# [WORK ORDER]
How do the lines below between the ones holding "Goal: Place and" and "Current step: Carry", inclusive, read? Give them again exactly, with no other lines.

Data items
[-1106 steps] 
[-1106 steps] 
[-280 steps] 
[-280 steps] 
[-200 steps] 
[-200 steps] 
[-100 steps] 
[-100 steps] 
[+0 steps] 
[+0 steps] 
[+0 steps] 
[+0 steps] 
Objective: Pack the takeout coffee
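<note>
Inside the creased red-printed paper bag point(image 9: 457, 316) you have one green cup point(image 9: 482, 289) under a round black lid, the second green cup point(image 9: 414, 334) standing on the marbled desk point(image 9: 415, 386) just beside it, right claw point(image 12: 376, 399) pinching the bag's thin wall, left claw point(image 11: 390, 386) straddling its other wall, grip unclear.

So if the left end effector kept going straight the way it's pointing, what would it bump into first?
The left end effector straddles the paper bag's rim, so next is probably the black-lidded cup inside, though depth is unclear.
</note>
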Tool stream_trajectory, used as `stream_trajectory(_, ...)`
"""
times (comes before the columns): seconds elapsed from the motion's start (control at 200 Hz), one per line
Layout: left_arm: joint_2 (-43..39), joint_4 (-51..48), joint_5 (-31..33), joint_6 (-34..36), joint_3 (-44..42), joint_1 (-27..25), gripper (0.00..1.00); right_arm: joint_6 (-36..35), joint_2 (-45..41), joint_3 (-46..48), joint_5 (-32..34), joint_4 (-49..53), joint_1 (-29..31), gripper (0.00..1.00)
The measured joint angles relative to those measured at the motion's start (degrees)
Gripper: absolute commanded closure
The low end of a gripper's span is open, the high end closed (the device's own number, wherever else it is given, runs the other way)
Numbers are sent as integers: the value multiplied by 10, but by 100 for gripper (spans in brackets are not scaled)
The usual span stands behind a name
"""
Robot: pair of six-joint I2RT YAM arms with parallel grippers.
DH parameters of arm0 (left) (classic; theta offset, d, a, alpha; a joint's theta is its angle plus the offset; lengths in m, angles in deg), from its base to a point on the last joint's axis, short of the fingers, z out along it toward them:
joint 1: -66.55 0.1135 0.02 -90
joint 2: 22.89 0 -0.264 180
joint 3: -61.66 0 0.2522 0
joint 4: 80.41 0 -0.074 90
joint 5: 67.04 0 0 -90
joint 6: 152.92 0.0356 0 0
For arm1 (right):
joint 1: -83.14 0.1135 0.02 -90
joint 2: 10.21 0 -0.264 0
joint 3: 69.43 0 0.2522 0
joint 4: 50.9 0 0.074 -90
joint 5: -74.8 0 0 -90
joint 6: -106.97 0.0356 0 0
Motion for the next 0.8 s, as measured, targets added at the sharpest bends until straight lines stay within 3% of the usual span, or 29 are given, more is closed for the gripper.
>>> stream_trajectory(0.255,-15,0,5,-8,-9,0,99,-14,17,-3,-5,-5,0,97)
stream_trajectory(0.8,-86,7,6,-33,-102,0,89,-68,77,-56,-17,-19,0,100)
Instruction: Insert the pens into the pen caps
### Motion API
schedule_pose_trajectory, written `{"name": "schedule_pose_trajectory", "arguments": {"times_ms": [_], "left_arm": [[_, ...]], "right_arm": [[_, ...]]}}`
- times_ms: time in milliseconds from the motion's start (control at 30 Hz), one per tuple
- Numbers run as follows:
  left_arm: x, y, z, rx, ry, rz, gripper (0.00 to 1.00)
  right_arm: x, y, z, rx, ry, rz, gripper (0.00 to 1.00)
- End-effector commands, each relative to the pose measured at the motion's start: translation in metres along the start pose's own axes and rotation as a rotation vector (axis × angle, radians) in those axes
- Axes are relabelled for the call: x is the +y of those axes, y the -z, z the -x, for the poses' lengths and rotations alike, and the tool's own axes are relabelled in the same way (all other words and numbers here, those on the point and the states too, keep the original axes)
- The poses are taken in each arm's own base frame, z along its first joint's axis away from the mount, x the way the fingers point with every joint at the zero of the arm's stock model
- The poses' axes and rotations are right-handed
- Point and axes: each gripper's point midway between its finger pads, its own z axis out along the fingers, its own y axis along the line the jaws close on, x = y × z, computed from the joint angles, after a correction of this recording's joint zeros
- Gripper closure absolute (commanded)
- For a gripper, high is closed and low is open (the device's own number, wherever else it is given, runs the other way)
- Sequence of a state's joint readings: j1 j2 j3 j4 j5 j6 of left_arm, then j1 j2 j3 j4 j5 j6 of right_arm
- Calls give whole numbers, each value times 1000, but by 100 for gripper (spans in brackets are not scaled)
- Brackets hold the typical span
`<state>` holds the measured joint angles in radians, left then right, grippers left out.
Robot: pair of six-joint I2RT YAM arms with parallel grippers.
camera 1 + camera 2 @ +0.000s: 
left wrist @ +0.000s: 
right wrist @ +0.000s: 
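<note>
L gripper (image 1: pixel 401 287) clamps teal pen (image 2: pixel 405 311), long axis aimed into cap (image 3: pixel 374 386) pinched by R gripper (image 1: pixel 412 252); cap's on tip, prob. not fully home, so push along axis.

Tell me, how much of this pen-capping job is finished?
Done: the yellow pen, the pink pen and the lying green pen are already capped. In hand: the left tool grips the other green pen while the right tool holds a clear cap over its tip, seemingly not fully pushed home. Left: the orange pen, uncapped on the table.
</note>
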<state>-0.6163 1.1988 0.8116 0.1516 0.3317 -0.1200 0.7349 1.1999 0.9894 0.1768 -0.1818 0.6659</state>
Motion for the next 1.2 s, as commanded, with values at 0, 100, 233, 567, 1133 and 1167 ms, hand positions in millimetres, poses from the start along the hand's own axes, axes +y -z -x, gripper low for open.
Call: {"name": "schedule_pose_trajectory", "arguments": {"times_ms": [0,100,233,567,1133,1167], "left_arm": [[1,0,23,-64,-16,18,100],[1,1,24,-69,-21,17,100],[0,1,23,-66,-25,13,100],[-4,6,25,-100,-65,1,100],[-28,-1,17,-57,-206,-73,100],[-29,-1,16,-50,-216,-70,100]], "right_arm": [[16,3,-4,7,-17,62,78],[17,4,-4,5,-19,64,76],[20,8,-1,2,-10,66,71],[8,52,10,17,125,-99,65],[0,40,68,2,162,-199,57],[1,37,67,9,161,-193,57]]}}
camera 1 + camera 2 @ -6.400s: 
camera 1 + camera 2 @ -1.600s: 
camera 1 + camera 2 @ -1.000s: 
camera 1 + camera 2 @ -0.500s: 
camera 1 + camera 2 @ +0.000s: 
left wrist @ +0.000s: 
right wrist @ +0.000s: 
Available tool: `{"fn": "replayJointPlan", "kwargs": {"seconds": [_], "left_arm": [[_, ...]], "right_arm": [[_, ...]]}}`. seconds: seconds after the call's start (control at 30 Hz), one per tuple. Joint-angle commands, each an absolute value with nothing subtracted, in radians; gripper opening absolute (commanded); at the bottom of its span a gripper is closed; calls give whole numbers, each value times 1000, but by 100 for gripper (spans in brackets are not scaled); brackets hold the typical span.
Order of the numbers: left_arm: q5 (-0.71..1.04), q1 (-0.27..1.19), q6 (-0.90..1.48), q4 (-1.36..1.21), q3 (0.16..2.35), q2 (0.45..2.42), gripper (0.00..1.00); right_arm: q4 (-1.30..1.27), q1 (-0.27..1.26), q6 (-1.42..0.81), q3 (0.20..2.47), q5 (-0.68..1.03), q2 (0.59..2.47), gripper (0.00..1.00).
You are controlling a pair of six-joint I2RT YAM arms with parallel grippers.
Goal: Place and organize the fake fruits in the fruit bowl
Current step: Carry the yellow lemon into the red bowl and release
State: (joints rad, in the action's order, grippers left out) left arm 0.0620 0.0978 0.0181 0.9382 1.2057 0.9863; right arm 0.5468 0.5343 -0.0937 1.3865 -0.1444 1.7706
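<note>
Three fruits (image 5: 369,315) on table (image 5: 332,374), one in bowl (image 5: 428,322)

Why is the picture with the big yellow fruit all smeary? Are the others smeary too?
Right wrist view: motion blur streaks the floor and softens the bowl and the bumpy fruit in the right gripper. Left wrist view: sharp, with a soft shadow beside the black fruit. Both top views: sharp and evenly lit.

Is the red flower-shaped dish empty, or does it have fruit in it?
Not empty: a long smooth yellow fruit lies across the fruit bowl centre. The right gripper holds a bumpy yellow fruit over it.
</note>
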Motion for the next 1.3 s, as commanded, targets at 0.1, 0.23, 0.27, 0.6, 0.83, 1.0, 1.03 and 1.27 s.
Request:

# [SOLVED EXERCISE]
Goal: Place and organize the fake fruits in the fruit bowl
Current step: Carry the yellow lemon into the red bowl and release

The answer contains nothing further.